Thursday, December 1, 2016

The Eyes of My Mother Movie Review

Kika Magalhaes stars in The Eyes of My Mother

Onwards and Upwards

Rotten Tomatoes Plot: In their secluded farmhouse, a mother, formerly a surgeon in Portugal, teaches her daughter, Francisca, to understand anatomy and be unfazed by death. One afternoon, a mysterious visitor shatters the idyll of Francisca's family life, deeply traumatizing the young girl, but also awakening unique curiosities. Though she clings to her increasingly reticent father, Francisca's loneliness and scarred nature converge years later when her longing to connect with the world around her takes on a dark form. Shot in crisp black and white, the haunting visual compositions evoke its protagonist's isolation and illuminate her deeply unbalanced worldview. Genre-inflected, but so strikingly unique as to defy categorization, writer/director Nicolas Pesce's feature debut allows only an elliptical presence in Francisca's world, guiding our imaginations to follow her into peculiar, secret places.

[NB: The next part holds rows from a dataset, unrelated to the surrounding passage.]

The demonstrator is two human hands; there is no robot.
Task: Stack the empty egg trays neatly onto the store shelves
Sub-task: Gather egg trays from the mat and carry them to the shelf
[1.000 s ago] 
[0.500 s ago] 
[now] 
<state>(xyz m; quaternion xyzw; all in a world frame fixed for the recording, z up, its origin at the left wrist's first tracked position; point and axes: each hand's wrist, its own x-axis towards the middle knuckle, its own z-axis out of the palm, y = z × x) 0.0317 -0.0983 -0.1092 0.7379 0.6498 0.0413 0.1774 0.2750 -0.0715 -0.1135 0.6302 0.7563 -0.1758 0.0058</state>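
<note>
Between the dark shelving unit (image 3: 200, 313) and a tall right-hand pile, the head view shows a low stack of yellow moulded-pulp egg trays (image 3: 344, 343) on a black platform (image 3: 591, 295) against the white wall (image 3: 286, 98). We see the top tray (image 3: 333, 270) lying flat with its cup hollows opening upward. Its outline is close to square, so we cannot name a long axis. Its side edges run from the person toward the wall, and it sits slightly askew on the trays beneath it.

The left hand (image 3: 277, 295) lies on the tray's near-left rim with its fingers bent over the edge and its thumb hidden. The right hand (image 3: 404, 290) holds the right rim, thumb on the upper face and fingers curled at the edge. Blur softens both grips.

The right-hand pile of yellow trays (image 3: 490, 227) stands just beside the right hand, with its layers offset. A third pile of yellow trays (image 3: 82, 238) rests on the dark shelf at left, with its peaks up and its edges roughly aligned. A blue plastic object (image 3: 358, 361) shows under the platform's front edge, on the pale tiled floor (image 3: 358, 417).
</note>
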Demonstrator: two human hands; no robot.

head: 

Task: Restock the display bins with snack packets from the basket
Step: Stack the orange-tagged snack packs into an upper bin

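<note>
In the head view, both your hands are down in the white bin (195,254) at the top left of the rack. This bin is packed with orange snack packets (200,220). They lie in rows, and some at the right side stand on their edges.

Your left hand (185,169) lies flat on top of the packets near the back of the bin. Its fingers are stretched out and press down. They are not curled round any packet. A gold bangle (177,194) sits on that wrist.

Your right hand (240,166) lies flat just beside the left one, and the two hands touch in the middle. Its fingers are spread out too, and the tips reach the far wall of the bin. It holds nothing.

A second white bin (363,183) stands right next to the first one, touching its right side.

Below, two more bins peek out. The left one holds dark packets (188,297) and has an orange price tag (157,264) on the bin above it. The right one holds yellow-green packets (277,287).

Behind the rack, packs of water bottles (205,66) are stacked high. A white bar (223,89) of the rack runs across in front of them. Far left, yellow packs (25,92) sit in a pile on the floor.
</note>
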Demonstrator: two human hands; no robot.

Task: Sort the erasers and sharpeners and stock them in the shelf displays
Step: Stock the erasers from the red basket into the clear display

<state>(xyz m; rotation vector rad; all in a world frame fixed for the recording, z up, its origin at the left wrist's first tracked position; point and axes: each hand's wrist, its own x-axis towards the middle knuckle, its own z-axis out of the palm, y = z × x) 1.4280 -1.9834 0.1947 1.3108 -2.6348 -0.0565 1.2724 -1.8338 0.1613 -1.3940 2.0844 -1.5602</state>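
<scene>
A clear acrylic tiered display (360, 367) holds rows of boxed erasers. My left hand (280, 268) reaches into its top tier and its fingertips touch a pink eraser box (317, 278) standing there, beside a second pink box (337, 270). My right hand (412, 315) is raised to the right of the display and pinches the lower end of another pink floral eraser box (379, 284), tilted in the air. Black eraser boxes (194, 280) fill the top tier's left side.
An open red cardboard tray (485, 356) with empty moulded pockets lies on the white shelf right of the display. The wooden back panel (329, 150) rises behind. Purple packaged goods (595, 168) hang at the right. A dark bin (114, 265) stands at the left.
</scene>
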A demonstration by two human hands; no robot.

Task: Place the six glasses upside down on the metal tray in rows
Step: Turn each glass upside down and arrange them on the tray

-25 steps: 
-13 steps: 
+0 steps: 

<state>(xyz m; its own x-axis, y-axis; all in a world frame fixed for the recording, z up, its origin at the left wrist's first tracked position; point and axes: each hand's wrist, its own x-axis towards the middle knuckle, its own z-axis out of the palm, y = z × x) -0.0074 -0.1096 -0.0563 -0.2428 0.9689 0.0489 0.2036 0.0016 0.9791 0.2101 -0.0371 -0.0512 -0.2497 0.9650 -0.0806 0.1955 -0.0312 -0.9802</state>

When a kid tells you, "I'm going to take care of you," and she's packing surgical instruments, be afraid... be very afraid. The Eyes of My Mother is a brilliant directorial debut for Pesce, and one of the best horror movies in years. It's split into three chapters (Mother, Father, Family) and each one is creepier than the next. Praise galore to Pesce and cinematographer Zach Kuperstein for a myriad of genuinely scary images and situations, hauntingly shot in B&W with all sorts of interesting angles/viewpoints. Be warned: It's gory, realistic and unapologetic. The stuff nightmares are made of.